(a) A person commits the crime of criminal contempt when he engages in any of the following conduct:
(1) disorderly, contemptuous, or insolent behavior committed during the sitting of a court, in its immediate view and presence, and directly tending to interrupt its proceedings or to impair the respect due to its authority;
(2) breach of the peace, noise, or other disturbance directly tending to interrupt a court's proceedings;
(3) intentional disobedience or resistance to the process, injunction, or other mandate of a court;
(4) contumacious refusal to be sworn as a witness in any court proceeding or, after being sworn, to answer any proper interrogatory;
(5) knowingly publishing a false or grossly inaccurate report of a court's proceedings;
(6) intentional refusal to serve as a juror;
(7) intentional and unexcused failure by a juror to attend a trial at which he has been chosen to serve as a juror; or
(8) intentional failure to appear personally on the required date, having been released from custody, with or without bail, by court order or by other lawful authority, upon condition that he will subsequently appear personally in connection with a criminal action or proceeding.
(b) Criminal contempt is a class A misdemeanor, except for violations of paragraph (a) (1). A violation of paragraph (a) (1) is a class B misdemeanor.History: 1979, PL 16-43 § 2.

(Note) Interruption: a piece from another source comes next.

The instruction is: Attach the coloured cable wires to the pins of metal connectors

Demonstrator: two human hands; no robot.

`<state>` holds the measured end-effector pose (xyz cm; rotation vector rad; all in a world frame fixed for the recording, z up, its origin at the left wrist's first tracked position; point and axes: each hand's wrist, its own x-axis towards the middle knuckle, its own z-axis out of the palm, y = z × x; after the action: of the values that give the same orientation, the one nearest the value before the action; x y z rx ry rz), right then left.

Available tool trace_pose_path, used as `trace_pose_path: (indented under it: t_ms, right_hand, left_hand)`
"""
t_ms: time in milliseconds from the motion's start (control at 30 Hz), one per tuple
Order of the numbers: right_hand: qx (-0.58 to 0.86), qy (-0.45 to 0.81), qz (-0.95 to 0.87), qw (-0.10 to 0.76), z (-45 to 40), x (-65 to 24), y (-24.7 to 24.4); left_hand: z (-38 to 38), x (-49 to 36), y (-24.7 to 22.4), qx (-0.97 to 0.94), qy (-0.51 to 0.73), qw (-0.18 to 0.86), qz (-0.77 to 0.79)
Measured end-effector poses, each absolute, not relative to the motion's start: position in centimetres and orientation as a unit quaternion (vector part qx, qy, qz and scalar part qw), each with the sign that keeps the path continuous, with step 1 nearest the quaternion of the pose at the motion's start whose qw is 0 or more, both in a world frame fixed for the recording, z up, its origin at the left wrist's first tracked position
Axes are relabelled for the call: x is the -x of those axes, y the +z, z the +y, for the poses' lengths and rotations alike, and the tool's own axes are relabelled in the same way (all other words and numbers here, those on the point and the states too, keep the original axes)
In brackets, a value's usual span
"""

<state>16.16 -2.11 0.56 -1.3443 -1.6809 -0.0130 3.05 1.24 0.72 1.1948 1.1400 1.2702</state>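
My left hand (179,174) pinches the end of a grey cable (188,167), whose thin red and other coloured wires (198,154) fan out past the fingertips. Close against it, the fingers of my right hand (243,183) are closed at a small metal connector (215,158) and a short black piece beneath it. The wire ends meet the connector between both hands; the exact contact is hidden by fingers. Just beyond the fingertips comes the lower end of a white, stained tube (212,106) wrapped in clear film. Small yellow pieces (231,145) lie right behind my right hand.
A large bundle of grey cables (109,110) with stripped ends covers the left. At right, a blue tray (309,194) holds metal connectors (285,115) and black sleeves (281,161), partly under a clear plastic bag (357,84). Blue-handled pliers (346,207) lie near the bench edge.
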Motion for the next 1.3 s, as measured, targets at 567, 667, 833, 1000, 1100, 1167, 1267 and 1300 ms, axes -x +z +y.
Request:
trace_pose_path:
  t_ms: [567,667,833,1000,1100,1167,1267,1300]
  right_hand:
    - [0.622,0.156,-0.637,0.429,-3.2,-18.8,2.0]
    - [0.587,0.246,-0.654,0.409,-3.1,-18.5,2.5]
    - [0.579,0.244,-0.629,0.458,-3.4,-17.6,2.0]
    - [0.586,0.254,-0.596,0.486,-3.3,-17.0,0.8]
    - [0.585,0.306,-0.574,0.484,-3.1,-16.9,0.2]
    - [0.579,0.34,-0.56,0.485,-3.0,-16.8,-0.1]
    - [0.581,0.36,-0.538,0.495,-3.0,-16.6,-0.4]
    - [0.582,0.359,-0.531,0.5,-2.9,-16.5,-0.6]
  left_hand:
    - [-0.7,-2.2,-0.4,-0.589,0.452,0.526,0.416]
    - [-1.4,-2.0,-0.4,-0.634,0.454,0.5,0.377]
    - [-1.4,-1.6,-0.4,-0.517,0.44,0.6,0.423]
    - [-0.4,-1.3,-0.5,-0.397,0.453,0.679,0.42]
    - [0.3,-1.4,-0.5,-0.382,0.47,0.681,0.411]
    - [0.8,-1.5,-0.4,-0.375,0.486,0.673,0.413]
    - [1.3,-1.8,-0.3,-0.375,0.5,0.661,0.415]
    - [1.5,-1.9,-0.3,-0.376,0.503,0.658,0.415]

Criminal contempt statute authorizing the executive to prosecute certain conduct as criminal contempt of court does not limit court's power to act on its own under general contempt statute. A.S.C.A. §§ 3.0203, 46.4617. American Samoa Government v. Godinet, 7 A.S.R.2d 127 (1988).
General contempt statute may give rise to criminal liability despite existence of separate statute making certain acts criminal offenses. A.S.C.A. §§ 3.0203, 46.4617. American Samoa Government v. Godinet, 7 A.S.R.2d 127 (1988).